Ehh...Landstalker, Fallout 2, Phantasy Star 2, Dragon Warrior 3.

Much like my taste in music, my taste in videogames pretty much doesn't recognize anything post 96.


----------



## Flick Montana (Jul 9, 2007)

SpringheelJack said:


> my taste in videogames pretty much doesn't recognize anything post 96.


That's because all the old games had heart. Too many games today are all flash and no thunder.

I forgot to mention the Space Quest series. Those games probably had more influence on my weird sense of humor than anything else except Mystery Science Theater. Plus, those games helped me tone my perfect Gary Owens impersonation. :thumbsup:


----------



## Guest (Feb 23, 2009)

I think it's just that new games hold your hand too much. They spend so much time, money and effort on games these days they want to make sure everyone "experiences everything". Those RPGs I mentioned, my fondest memories of them involve barely surviving brutally difficult dungeons, often crawling back to town with one guy barely alive, praying that I didn't get a random encounter, and that if I did, I could run.

These days, every RPG offers easy ways to escape every dungeon, waypoints to heal, and they're all just set pieces for the next cutscene. There's no tension, they hand you the ending.

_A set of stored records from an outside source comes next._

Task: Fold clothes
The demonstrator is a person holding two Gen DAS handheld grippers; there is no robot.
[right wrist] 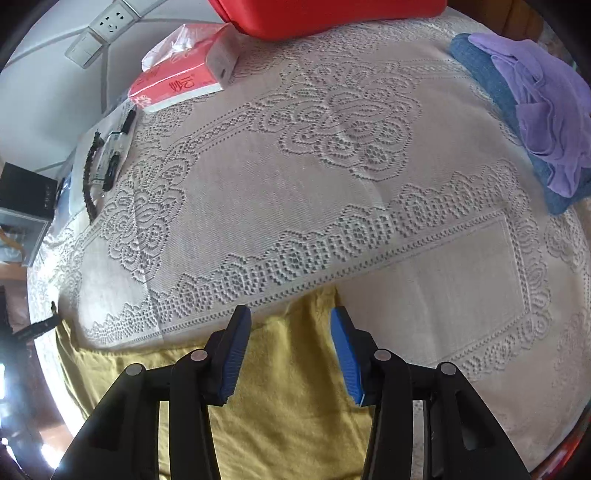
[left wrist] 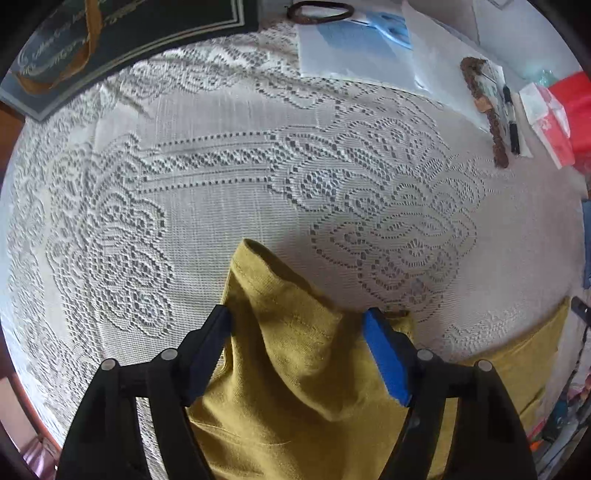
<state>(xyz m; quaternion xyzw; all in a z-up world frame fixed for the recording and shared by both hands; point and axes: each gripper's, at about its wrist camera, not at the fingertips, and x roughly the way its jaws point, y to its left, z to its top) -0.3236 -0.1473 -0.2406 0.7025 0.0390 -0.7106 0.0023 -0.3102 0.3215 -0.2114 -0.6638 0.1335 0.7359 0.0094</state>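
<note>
Left gripper [left wrist: 297, 319] part-open astride a raised fold of the yellow garment [left wrist: 295, 369], seemingly ungripped; right gripper [right wrist: 291, 321] part-open over its twelve-o'clock edge, holding nothing, poised for folding.

mustard garment [left wrist: 295, 369]: runs off the bottom edge in both views, full shape not visible; part hidden behind the tong arms
left tongs [left wrist: 297, 317]: pad contact with the raised fold unclear
right tongs [right wrist: 291, 314]: above the cloth edge, contact can't be told
red bag [right wrist: 325, 14]: cut by top edge
blue towel [right wrist: 487, 70]: mostly under the purple cloth [right wrist: 546, 122]
tissue pack [right wrist: 181, 74]: print too small to read
dark box [left wrist: 122, 33]: cropped at top, lettering blurred
</note>
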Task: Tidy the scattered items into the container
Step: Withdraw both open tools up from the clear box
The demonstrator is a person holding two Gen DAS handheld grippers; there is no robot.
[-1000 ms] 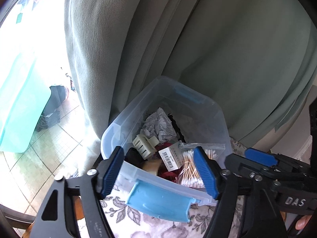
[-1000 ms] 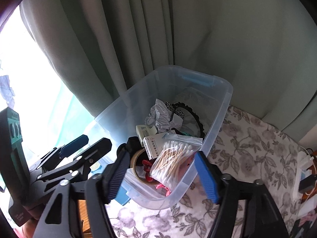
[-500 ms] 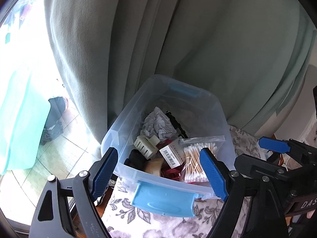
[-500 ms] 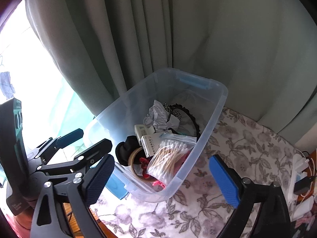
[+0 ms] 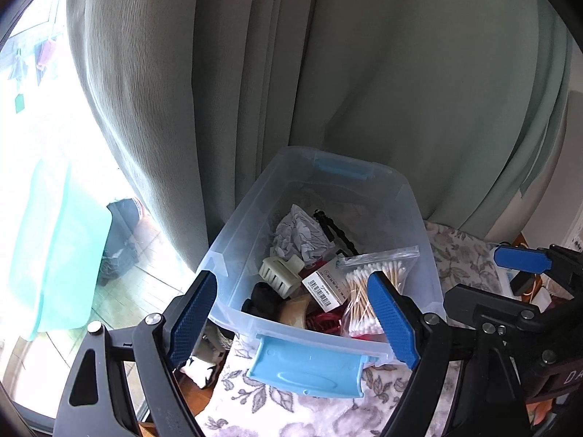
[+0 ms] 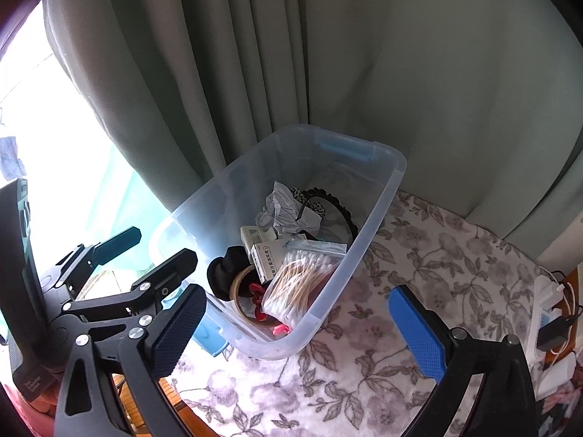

Hell, maybe it's just that I'm not 12 anymore.


----------



## MunkySpunk (Jan 7, 2009)

I played all the Space Quest games, the Hero's Quest, King's Quest.. all that Sierra stuff, and I loved it. Then I played the Lucas Arts games like Monkey Island, Day of the Tentacle, Grim Fandango, and Full Throttle and it made me realize something. 

Those Sierra games have you dying left and right. You walk too close to a cliff.. goodbye, hope you saved recently. Open a door.. goodbye, hope you saved recently. Click a little too close to the banister on the stairwell.. goodbye, hope you saved recently. Fall asleep outside the town.. goodbye, hope you saved recently. Go over and investigate those flashing lights.. goodbye, hope you saved recently. 

I understand the getting back to town with one guy left alive and hoping no random encounters happen... in RPG's. But there's a limit to where the dying goes from being something you get satisfaction out of dodging to somethng completely counter-productive b/c you have to save your game between every click, especially in those adventure/quest games. 

I also agree that a lot of games lack that certain something today. Fewer and fewer games these days are worth the plastic disc they're printed on, even tho developing them costs three times as much as your typical PS2 game. But that's b/c the graphics processors are so supercharged that devs have to sink 90% of their budget into the art and programming alone... which leaves little to nothing for real writers to devleop a storyline, good dialogue, and characters that are worth a damn. 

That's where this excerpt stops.